Margaret Hall and Shotwell saw the same evidence, including holes in the walls made by grenades and bullets, of the struggle.[27]  After the Germans broke into Vaux, on 2 June, the conflict was unimaginably ferocious: it was “the scene of hellish underground fighting of a scale and intensity that occurred nowhere else on the Western Front” with men “struggling and clawing at one another hand-to-hand in pitch blackness…” (Buckingham).  In corridors barely three feet wide, German soldiers rushed the French defences (commonly machine-gun posts behind sandbags) and faced determined defenders often reduced to fighting with spades and bayonets, only to find, once they prevailed there, that another such position had been set up further along the tunnel.  In five days, the Germans managed to advance only 65 metres and one day they made five metres!  They introduced toxic gases (and grenades) through breaches in the roof of the fort and used flamethrowers to pump fire into the fort and spread fumes and “thick clouds of choking black smoke”.[28]   After several days, the defenders began to run out of water, the last of the supply was contaminated by putrefying corpses, and the men were reduced to licking condensation from the walls or drinking their own urine.  A feeble, belated attempt to relieve the fort on 6 June was beaten off and the French surrendered the following morning.  The attack on Vaux cost the Germans almost 3,000 men, while the French lost not much more than a hundred.  On 8 June, the Zouaves and Morocans sent to retake Vaux suffered much greater losses in possibly the most “futile and bloody” action of the entire battle of Verdun.[29]    

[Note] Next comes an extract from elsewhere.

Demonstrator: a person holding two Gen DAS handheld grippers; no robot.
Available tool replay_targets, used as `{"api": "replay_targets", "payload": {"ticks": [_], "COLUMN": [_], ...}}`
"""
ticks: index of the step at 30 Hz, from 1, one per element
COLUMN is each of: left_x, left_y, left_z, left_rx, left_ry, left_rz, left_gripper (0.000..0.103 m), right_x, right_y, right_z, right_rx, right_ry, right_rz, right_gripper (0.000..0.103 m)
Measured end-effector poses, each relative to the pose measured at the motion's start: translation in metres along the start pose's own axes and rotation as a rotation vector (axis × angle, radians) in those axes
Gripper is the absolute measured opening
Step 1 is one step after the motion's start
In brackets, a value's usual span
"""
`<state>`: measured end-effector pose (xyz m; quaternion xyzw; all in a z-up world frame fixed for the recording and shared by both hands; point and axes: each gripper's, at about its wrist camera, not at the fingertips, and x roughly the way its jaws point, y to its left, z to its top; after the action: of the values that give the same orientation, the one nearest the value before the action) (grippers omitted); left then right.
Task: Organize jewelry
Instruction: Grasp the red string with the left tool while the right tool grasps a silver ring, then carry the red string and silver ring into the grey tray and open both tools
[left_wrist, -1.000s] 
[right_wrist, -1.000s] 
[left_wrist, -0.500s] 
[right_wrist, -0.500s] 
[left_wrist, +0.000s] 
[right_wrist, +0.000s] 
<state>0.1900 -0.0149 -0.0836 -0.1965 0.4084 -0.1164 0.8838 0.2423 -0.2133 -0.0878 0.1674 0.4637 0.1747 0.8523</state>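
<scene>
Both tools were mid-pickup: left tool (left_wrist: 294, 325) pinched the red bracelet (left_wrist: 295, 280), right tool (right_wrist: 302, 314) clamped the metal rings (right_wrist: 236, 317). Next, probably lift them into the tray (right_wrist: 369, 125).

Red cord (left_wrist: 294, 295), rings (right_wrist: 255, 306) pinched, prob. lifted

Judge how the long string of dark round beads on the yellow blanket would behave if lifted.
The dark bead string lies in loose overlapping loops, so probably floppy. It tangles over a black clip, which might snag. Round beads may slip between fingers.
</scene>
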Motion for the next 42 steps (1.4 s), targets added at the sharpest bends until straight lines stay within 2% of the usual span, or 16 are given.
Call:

All of the visitors in 1919, though experienced students of the battlefields by the time they went to Verdun, were shocked by the scenes of devastation all around.  “As far as the eye can reach in every direction,” wrote Riddell, Lloyd George’s companion, “one saw every yard of ground churned up by innumerable shells.  Devastation and desolation everywhere,” even if, because it was mid-June, “the poppies painted the landscape a vivid red, and many of the poor scarred tree stumps were putting out little green shoots.”[30]  According to Shotwell,

No description of the battlefield of Verdun is possible.  I cannot conceive of anything more awful than the great bare hills around Douaumont.  Ypres is of another quality.  Both of them symbolize the utmost that has ever been suffered and endured by men from the beginning of the world.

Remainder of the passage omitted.